Safety, feasibility and efficacy of side-alternating vibration therapy on bone and muscle health in children and adolescents with musculoskeletal disorders: A pilot trial.

J Paediatr Child Health 2020 Aug 21;56(8):1257-1262. Epub 2020 May 21.

Liggins Institute, University of Auckland, Auckland, New Zealand.

Aims: A pilot study was performed to establish the safety, feasibility and efficacy of vibration therapy (VT) on bone and muscle health in children and adolescents with a range of musculoskeletal disorders.

Methods: Seventeen participants (15.7 years ± 2.9 years), with conditions that impacted on their musculoskeletal health, completed 20 weeks of side-alternating VT for 9 min/session, 4 times/week at 20 Hz. Data were collected at baseline and after 20 weeks of intervention. Assessments included whole-body dual-energyX-ray absorptiometry, muscle function (force plate) and 6-min walk test.

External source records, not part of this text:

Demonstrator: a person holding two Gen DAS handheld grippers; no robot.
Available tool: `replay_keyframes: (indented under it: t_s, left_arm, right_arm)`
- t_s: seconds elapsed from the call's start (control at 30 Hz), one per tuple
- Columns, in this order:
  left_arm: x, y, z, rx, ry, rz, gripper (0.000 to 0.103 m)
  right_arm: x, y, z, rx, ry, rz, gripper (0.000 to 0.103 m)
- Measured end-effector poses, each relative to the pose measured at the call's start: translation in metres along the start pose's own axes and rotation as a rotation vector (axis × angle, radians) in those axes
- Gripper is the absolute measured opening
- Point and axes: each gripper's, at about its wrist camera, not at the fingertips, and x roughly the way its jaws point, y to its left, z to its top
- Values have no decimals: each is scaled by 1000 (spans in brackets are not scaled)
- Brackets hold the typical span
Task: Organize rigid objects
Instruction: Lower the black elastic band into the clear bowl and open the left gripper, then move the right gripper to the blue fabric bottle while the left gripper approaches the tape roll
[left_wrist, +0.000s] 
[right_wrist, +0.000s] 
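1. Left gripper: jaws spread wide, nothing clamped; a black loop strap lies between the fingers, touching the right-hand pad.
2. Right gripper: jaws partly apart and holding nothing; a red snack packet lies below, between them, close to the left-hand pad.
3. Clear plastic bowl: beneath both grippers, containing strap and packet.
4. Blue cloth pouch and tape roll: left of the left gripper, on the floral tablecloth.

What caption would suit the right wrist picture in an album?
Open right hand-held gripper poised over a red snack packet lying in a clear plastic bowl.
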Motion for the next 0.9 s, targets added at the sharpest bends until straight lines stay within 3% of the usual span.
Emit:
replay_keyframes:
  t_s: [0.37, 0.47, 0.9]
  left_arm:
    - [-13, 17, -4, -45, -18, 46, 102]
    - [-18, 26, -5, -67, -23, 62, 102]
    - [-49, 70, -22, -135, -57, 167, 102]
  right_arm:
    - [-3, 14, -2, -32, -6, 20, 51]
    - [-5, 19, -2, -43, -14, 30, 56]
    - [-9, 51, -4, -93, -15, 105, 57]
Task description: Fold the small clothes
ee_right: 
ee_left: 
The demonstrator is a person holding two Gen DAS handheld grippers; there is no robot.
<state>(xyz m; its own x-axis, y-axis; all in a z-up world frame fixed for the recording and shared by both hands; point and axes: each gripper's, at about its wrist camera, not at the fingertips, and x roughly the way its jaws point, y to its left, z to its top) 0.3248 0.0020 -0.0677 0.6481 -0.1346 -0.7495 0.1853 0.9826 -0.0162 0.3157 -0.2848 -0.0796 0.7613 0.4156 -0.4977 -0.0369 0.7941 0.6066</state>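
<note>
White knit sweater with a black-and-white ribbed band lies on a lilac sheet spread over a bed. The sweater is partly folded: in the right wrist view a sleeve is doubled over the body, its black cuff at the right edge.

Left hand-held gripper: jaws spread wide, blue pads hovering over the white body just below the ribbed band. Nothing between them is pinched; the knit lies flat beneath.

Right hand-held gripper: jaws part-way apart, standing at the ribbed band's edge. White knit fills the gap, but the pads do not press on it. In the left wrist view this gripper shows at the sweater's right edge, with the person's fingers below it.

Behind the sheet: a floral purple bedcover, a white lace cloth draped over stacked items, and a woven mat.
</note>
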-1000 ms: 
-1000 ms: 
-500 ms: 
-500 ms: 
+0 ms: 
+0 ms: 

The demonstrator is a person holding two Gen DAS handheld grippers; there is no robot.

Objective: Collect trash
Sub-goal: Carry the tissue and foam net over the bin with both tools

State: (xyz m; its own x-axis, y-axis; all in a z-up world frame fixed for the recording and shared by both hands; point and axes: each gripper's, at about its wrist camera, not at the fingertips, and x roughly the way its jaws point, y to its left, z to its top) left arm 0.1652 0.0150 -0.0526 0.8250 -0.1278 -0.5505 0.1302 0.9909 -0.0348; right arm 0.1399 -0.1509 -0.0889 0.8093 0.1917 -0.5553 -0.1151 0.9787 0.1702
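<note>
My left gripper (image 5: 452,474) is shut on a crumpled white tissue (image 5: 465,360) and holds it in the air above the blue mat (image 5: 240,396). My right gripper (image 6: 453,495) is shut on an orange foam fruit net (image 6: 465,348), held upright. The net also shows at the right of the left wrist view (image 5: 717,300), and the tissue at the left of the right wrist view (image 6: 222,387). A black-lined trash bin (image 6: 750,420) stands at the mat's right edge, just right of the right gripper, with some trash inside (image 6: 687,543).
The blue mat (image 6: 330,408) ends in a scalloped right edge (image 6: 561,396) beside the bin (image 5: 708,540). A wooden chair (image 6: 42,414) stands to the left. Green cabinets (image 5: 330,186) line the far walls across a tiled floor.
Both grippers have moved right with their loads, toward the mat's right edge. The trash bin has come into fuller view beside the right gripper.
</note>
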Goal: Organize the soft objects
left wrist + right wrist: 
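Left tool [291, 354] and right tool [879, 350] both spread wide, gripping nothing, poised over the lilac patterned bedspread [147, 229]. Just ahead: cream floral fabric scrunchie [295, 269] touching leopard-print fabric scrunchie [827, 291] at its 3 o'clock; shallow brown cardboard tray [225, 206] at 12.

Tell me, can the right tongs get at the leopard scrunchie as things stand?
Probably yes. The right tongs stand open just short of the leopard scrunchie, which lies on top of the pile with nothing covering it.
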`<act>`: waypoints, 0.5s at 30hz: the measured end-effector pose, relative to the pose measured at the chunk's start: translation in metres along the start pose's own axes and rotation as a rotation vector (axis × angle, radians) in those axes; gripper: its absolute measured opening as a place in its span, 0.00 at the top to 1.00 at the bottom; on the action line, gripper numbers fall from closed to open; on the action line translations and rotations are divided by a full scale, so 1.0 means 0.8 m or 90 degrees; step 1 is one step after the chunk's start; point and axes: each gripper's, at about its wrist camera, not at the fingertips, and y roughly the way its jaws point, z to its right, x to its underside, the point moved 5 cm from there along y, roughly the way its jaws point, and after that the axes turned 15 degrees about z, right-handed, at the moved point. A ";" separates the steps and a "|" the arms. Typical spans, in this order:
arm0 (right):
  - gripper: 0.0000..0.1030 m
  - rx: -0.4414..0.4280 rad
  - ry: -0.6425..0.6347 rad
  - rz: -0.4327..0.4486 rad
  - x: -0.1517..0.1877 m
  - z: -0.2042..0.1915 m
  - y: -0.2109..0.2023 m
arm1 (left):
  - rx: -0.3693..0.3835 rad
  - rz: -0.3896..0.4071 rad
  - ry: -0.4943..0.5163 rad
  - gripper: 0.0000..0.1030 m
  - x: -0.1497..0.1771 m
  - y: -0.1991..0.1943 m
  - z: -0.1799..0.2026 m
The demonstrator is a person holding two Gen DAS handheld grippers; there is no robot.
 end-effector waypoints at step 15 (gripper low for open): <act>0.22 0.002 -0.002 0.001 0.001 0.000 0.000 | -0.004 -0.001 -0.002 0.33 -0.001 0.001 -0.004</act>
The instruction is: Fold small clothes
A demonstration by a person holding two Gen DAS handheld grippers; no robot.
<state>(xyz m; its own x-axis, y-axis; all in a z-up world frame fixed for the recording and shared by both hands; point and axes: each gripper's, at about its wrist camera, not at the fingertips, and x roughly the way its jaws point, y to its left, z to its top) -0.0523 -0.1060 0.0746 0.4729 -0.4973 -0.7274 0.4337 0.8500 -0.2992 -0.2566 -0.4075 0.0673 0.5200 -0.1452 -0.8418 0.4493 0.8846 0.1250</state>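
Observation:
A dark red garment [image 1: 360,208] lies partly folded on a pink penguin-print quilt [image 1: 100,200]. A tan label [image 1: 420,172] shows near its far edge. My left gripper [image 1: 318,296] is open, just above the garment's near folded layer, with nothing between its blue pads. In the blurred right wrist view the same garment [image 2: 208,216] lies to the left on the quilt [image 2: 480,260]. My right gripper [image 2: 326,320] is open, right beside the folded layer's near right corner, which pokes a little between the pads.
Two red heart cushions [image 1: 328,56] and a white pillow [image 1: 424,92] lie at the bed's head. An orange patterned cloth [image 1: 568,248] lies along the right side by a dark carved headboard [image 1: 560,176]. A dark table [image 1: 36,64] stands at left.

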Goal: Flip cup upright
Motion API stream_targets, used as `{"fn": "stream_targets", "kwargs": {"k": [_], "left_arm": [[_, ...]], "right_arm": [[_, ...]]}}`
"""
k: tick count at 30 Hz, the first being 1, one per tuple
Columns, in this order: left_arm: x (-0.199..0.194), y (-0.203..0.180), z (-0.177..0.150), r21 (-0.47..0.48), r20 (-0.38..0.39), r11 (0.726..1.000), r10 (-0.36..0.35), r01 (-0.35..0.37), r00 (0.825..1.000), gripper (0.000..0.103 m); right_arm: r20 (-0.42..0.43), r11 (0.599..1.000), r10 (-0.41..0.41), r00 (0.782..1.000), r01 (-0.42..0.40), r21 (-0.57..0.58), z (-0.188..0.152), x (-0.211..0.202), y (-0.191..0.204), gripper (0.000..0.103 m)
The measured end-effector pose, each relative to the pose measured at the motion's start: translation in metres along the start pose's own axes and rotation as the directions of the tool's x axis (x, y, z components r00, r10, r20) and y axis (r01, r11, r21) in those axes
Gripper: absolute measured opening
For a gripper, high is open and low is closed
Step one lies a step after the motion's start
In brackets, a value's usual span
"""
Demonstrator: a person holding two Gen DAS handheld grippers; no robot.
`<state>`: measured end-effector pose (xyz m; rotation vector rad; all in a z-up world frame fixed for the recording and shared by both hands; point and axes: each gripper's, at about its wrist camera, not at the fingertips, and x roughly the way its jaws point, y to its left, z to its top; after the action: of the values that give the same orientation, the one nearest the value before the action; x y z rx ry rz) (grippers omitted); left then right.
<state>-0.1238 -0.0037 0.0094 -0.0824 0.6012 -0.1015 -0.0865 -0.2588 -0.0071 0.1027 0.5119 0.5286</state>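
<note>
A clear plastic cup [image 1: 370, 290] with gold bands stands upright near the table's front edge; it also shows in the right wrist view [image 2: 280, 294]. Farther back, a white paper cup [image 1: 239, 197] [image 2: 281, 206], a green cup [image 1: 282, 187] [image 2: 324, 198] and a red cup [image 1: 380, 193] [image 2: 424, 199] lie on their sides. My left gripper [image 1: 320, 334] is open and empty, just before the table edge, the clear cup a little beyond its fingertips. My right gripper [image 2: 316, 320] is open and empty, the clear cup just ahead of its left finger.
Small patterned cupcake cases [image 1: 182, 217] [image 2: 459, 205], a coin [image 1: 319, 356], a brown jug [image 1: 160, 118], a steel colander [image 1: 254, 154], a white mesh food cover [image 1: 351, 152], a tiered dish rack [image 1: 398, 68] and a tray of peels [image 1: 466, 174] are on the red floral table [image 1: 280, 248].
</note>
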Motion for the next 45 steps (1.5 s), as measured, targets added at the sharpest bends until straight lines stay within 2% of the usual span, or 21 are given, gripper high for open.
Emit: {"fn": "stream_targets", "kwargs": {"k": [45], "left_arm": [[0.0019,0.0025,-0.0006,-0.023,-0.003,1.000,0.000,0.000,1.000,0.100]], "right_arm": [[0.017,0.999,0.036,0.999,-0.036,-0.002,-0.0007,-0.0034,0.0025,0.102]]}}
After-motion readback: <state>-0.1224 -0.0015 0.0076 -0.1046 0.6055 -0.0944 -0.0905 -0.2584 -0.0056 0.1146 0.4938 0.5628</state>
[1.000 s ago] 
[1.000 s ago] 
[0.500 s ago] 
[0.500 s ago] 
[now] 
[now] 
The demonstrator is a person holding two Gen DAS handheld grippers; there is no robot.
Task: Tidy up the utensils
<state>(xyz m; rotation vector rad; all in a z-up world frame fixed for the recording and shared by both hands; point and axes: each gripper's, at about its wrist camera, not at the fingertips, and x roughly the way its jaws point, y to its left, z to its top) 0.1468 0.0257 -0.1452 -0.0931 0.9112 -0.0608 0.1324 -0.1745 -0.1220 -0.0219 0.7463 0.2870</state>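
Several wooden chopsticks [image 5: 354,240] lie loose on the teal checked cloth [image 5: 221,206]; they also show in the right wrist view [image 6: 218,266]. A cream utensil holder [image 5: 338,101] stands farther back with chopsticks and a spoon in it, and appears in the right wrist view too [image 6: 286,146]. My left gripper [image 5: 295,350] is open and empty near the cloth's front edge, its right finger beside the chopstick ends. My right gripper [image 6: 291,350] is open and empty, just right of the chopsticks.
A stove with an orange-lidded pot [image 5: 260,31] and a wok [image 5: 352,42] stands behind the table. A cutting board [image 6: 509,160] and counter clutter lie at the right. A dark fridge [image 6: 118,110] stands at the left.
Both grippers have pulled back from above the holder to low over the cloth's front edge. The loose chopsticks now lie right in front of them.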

Results: Compliance with the prescribed VT training protocol was relatively high overall at 78% and there were no adverse events reported. After 20 weeks intervention, functional assessments showed time taken to perform the chair test was reduced by 15% (P = 0.018), leg balance improved with standard ellipse area decreasing by 88% (P = 0.006) and distance walked in the 6-min walk test improved by 9% (P = 0.002). Participants displayed increased total body mass (1.94 kg; P = 0.018) with increased lean mass (1.20 kg; P = 0.019) but not fat mass (P = 0.19). There was no change in total body bone mineral density (P = 0.44) or bone mineral content (P = 0.07).

Conclusions: Twenty weeks of side-alternating VT was a feasible protocol that was associated with improvements in physical function and no detrimental effects on lean mass, bone mass or density in children and adolescents with musculoskeletal disorders.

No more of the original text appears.